— Required action —
Each entry below must appear in the output exactly as written.

=== Begin Enclosure ===

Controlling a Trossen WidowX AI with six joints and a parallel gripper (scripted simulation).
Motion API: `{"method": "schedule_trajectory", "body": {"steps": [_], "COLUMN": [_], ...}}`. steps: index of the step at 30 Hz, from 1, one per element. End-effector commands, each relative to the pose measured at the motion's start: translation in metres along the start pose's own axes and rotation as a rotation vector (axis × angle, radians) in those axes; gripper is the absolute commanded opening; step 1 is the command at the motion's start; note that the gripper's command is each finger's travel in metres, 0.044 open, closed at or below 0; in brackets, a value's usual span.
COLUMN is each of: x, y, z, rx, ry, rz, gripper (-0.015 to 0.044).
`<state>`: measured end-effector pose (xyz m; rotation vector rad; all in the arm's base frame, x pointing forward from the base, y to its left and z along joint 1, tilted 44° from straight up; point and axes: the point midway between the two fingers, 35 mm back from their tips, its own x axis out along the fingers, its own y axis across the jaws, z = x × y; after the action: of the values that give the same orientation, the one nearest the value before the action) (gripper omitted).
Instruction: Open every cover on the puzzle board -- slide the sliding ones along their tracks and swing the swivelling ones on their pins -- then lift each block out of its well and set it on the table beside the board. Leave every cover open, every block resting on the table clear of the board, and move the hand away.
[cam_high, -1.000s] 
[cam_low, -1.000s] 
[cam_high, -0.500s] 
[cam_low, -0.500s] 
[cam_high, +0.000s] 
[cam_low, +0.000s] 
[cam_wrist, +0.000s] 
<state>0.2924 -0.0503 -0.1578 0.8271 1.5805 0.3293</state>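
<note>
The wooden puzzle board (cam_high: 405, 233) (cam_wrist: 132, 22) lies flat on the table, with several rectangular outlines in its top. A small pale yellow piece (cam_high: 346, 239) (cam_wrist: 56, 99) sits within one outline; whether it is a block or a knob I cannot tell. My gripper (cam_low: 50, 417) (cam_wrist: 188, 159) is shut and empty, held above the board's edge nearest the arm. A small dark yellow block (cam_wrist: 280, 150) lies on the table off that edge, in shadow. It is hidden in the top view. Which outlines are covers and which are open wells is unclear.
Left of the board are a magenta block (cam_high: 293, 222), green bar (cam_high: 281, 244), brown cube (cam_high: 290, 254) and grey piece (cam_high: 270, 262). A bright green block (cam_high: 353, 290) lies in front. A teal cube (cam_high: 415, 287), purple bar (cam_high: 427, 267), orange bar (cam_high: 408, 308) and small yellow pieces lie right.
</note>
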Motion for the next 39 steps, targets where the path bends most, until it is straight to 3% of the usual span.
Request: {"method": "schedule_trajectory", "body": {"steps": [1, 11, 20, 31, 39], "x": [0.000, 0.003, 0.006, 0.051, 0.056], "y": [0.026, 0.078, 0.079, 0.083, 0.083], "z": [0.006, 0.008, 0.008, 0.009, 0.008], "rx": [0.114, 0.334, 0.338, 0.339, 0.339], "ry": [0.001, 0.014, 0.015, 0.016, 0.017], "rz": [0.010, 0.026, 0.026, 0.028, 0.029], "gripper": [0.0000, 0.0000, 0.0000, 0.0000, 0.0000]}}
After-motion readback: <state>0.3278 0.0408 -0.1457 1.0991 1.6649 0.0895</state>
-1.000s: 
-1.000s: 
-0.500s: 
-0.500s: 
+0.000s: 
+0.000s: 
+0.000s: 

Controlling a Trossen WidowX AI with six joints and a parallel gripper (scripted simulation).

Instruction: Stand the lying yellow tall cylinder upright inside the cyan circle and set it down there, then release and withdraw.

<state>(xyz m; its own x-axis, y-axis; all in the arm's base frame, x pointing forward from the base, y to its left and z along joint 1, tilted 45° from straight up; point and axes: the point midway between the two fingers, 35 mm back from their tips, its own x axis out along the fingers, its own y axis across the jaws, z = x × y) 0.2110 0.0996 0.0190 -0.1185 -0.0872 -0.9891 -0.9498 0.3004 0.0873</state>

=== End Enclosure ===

— Result of the exercise —
Controlling a Trossen WidowX AI with six joints and a parallel gripper (scripted simulation).
Motion API: `{"method": "schedule_trajectory", "body": {"steps": [_], "COLUMN": [_], ...}}`. steps: index of the step at 30 Hz, from 1, one per element. End-effector commands, each relative to the pose measured at the motion's start: translation in metres along the start pose's own axes and rotation as a rotation vector (axis × angle, radians) in those axes; gripper is the absolute commanded opening; step 1 is the command at the motion's start; note that the gripper's command is each finger's travel in metres, 0.044 open, closed at or below 0; in brackets, a value's usual span.
COLUMN is each of: x, y, z, rx, ry, rz, gripper (-0.015 to 0.044).
`<state>`: measured end-effector pose (xyz m; rotation vector rad; all in the arm's base frame, x pointing forward from the base, y to its left and z along joint 1, tilted 44° from straight up; point and axes: the point midway between the two fingers, 35 mm back from their tips, its own x axis out along the fingers, its own y axis across the jaws, z = x × y; after the action: of the values that give the same orientation, the one nearest the value before the action) (gripper omitted).
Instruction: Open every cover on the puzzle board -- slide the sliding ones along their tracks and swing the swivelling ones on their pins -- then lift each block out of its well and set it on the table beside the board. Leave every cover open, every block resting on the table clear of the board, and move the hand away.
[cam_high, -1.000s] 
[cam_low, -1.000s] 
[cam_high, -0.500s] 
[cam_low, -0.500s] 
[cam_high, +0.000s] 
[cam_low, +0.000s] 
[cam_wrist, +0.000s] 
<state>0.2924 -0.0503 -0.1578 0.8271 1.5805 0.3293</state>
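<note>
The wooden puzzle board (cam_high: 405, 233) (cam_wrist: 132, 22) lies flat on the table, with several rectangular outlines in its top. A small pale yellow piece (cam_high: 346, 239) (cam_wrist: 56, 99) sits within one outline; whether it is a block or a knob I cannot tell. My gripper (cam_low: 50, 417) (cam_wrist: 188, 159) is shut and empty, held above the board's edge nearest the arm. A small dark yellow block (cam_wrist: 280, 150) lies on the table off that edge, in shadow. It is hidden in the top view. Which outlines are covers and which are open wells is unclear.
Left of the board are a magenta block (cam_high: 293, 222), green bar (cam_high: 281, 244), brown cube (cam_high: 290, 254) and grey piece (cam_high: 270, 262). A bright green block (cam_high: 353, 290) lies in front. A teal cube (cam_high: 415, 287), purple bar (cam_high: 427, 267), orange bar (cam_high: 408, 308) and small yellow pieces lie right.
</note>
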Motion for the next 39 steps, targets where the path bends most, until it is straight to 3% of the usual span.
Request: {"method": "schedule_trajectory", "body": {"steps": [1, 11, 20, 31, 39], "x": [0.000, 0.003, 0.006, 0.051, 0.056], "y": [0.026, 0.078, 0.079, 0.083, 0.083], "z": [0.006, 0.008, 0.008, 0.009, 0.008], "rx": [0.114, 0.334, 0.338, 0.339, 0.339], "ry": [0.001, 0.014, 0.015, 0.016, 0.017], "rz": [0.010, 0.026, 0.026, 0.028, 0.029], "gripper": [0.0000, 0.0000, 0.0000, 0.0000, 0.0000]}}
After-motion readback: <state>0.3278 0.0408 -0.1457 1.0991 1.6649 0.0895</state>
-1.000s: 
-1.000s: 
-0.500s: 
-0.500s: 
+0.000s: 
+0.000s: 
+0.000s: 

Controlling a Trossen WidowX AI with six joints and a parallel gripper (scripted simulation).

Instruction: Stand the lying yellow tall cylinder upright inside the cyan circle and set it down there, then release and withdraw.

<state>(xyz m; its own x-axis, y-axis; all in the arm's base frame, x pointing forward from the base, y to its left and z along joint 1, tilted 45° from straight up; point and axes: the point midway between the two fingers, 35 mm back from their tips, its own x axis out along the fingers, its own y axis across the jaws, z = x × y) 0.2110 0.0996 0.0190 -0.1185 -0.0872 -0.9891 -0.9498 0.3004 0.0873</state>

The response to this exercise is now complete.